On Tue, Dec 21, 2004 at 02:54:46PM -0800, Christoph Lameter wrote:
> On Tue, 21 Dec 2004, Andi Kleen wrote:
>
> > Christoph Lameter <clameter@xxxxxxx> writes:
> > > @@ -0,0 +1,52 @@
> > > +/*
> > > + * Zero a page.
> > > + * rdi page
> > > + */
> > > + .globl zero_page
> > > + .p2align 4
> > > +zero_page:
> > > + xorl %eax,%eax
> > > + movl $4096/64,%ecx
> > > + shl %ecx, %esi
> >
> > Surely must be shl %esi,%ecx
>
> Ahh. Thanks.
>
> > But for the one instruction it seems overkill to me to have a new
> > function. How about you just extend clear_page with the order argument?
>
> We can just
>
> #define clear_page(__p) zero_page(__p, 0)
>
> and remove clear_page?

It depends. If you plan to do really big zero_page then it
may be worth experimenting with cache bypassing clears
(movntq) or even SSE2 16 byte stores (movntdq %xmm..,..)
and take out the rep ; stosq optimization. I tried it all
long ago and it wasn't a win for only 4K.
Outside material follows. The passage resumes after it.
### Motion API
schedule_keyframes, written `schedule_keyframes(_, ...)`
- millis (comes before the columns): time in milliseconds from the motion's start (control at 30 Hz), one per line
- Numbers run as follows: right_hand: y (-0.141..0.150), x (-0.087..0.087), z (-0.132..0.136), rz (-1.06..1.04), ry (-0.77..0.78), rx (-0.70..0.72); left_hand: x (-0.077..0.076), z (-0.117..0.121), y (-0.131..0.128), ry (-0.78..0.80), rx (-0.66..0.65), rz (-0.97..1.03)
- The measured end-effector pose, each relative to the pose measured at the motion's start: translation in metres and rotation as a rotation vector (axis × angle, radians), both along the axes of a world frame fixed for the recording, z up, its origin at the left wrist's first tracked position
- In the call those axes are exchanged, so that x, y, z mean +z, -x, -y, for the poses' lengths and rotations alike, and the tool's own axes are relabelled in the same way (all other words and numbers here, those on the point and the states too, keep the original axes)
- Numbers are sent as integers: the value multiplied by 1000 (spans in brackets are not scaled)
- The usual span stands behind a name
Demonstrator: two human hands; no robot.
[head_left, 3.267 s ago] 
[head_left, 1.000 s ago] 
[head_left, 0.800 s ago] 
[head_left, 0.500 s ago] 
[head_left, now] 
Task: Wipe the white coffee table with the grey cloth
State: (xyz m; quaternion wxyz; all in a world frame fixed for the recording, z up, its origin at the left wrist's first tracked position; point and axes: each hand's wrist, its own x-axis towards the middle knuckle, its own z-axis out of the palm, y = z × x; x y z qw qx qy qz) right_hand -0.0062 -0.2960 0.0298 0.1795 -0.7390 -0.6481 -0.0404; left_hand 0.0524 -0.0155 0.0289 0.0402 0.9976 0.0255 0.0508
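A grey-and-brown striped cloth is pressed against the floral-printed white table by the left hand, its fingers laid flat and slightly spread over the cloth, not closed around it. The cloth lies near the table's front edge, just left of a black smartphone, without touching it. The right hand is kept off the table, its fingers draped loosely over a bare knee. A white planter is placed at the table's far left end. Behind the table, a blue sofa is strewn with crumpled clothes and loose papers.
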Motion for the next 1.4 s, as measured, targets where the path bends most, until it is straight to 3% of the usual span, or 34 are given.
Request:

For normal 4K clear_page that's definitely not a win (tested)
and especially cache bypassing is a loss.

>
> >
> > BTW I think Andrea has been playing with prezeroing on x86 and
> > he found no benefit at all. So it's doubtful it makes any sense
> > on x86/x86-64.
>
> Andrea's approach was:
>
> 1. Zero hot pages
> 2. Zero single pages
>
> which simply results in shifting the processing time somewhere else.

Yours too at least on non Altix no? Can you demonstrate any benefit?
Where are the numbers?

I'm sceptical for example that there will be enough higher orders
to make the batch clearing worthwhile after the system is up for a days.
Normally memory tends to fragment rather badly in Linux.
I suspect after some time your approach will just degenerate to be
the same as Andrea's, even if it should be a win at the beginning (is it?)